*Assignment:* Print the full listing exactly.

Supplied information START

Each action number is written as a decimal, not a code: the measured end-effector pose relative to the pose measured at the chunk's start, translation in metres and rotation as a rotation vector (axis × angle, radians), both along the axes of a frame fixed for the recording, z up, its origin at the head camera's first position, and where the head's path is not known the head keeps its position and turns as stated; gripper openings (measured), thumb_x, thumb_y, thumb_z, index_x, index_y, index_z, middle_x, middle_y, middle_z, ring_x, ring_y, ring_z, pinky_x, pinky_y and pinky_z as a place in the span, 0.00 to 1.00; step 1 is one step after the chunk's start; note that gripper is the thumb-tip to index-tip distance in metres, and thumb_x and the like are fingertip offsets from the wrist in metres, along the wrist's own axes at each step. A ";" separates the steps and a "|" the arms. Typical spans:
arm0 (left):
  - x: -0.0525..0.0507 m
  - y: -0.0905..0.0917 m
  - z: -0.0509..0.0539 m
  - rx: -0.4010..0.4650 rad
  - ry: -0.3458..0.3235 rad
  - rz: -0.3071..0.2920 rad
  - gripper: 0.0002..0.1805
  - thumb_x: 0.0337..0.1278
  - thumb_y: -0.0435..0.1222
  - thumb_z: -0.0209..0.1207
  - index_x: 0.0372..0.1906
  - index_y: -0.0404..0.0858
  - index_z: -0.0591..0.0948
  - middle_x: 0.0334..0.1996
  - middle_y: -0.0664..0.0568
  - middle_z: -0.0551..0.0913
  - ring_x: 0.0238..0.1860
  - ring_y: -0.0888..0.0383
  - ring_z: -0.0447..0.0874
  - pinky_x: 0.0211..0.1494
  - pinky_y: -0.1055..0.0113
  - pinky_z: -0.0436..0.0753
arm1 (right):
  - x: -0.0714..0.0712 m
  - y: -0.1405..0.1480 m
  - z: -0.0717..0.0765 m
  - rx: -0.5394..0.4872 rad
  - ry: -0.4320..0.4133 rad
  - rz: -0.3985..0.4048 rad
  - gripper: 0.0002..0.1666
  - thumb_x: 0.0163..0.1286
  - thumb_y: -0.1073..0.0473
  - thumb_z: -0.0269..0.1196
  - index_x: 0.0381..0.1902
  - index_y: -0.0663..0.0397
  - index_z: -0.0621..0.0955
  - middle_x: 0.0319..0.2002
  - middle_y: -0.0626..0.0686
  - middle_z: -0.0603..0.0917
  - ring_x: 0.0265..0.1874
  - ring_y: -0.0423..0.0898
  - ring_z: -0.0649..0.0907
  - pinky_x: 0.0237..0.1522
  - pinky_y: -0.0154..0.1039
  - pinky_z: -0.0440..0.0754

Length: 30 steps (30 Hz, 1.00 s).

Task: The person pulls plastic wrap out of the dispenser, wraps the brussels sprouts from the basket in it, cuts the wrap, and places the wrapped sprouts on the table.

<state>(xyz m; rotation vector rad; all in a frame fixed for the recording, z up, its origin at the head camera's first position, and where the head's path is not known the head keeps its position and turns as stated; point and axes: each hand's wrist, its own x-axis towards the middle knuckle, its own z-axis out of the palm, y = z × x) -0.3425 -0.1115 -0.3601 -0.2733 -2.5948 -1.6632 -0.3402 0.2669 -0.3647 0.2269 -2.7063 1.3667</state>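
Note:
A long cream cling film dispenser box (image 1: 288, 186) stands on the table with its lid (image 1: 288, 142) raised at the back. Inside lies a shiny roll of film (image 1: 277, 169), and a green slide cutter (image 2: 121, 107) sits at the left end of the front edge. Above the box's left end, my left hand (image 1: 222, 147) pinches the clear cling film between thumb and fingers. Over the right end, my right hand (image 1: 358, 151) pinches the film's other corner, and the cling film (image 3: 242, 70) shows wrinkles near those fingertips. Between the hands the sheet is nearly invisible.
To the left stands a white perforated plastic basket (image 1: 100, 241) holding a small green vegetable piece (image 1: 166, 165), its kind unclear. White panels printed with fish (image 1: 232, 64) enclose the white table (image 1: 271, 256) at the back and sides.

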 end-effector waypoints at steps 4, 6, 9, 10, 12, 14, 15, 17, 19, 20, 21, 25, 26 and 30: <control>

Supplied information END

*Task solution:*
Each action number is written as a decimal, not a code: the measured end-effector pose relative to the pose measured at the chunk's start, translation in metres and rotation as a rotation vector (axis × angle, radians), both along the axes of a frame fixed for the recording, z up, its origin at the head camera's first position, and where the head's path is not known the head keeps its position and turns as stated; gripper openings (measured), thumb_x, thumb_y, thumb_z, index_x, index_y, index_z, middle_x, middle_y, middle_z, ring_x, ring_y, ring_z, pinky_x, pinky_y and pinky_z as a place in the span, 0.00 to 1.00; step 1 is one step after the chunk's start; note that gripper is the thumb-tip to index-tip distance in metres, and thumb_x and the like are fingertip offsets from the wrist in metres, along the wrist's own axes at each step. A ";" separates the steps and a "|" the arms. Typical spans:
arm0 (left):
  - x: -0.0525..0.0507 m
  - y: -0.0905..0.0917 m
  - z: -0.0509..0.0539 m
  - rx: -0.4010..0.4650 rad
  - ry: -0.3458..0.3235 rad
  - rz: -0.3071..0.2920 rad
  - gripper: 0.0002..0.1805
  - thumb_x: 0.0337..0.1278
  - thumb_y: -0.0435..0.1222
  - thumb_z: -0.0209..0.1207
  - index_x: 0.0372..0.1906
  - index_y: -0.0404..0.0858
  - index_z: -0.0591..0.0948
  - middle_x: 0.0334..0.1996
  - middle_y: -0.0664..0.0568
  - middle_z: -0.0551..0.0913
  - ring_x: 0.0238..0.1860
  - ring_y: -0.0888..0.0383
  - ring_z: -0.0447..0.0874
  - pinky_x: 0.0211..0.1494
  - pinky_y: -0.1055..0.0113
  - pinky_z: -0.0436..0.0753
arm1 (right):
  - x: -0.0714..0.0712 m
  - y: -0.1405..0.1480 m
  - z: -0.0717..0.0765 m
  - rx: -0.5394..0.4872 rad
  - ry: -0.4320..0.4133 rad
  - rz: -0.3985..0.4048 rad
  - gripper: 0.0002..0.1666
  - thumb_x: 0.0163..0.1286
  - thumb_y: -0.1073..0.0473
  - thumb_z: -0.0269..0.1196
  - index_x: 0.0381..0.1902
  - index_y: -0.0663..0.0397
  - index_z: -0.0621..0.0955
  - middle_x: 0.0319..0.2002
  - middle_y: -0.0626..0.0686
  - middle_z: -0.0603..0.0917
  - ring_x: 0.0265..0.1874
  - ring_y: -0.0423..0.0898
  - ring_z: -0.0649..0.0907
  - pinky_x: 0.0237..0.1522
  - pinky_y: -0.0154..0.1039
  - pinky_z: -0.0440..0.0754

Length: 30 steps (30 Hz, 1.00 s).

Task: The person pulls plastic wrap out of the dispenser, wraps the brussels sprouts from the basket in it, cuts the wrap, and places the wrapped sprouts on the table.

<state>(xyz m; rotation vector rad; all in a frame fixed for the recording, z up, its origin at the head camera's first position, and where the head's path is not known the head keeps its position and turns as stated; point and axes: each hand's wrist, its own x-axis towards the middle knuckle, its own z-axis out of the palm, y = z × x) -0.3425 -0.1115 -0.3601 -0.2733 -2.5948 -1.6632 -0.3402 0.2669 -0.3647 0.2269 -2.7063 1.3667</state>
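Note:
A long cream cling film dispenser box (image 1: 288, 186) stands on the table with its lid (image 1: 288, 142) raised at the back. Inside lies a shiny roll of film (image 1: 277, 169), and a green slide cutter (image 2: 121, 107) sits at the left end of the front edge. Above the box's left end, my left hand (image 1: 222, 147) pinches the clear cling film between thumb and fingers. Over the right end, my right hand (image 1: 358, 151) pinches the film's other corner, and the cling film (image 3: 242, 70) shows wrinkles near those fingertips. Between the hands the sheet is nearly invisible.
To the left stands a white perforated plastic basket (image 1: 100, 241) holding a small green vegetable piece (image 1: 166, 165), its kind unclear. White panels printed with fish (image 1: 232, 64) enclose the white table (image 1: 271, 256) at the back and sides.
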
 end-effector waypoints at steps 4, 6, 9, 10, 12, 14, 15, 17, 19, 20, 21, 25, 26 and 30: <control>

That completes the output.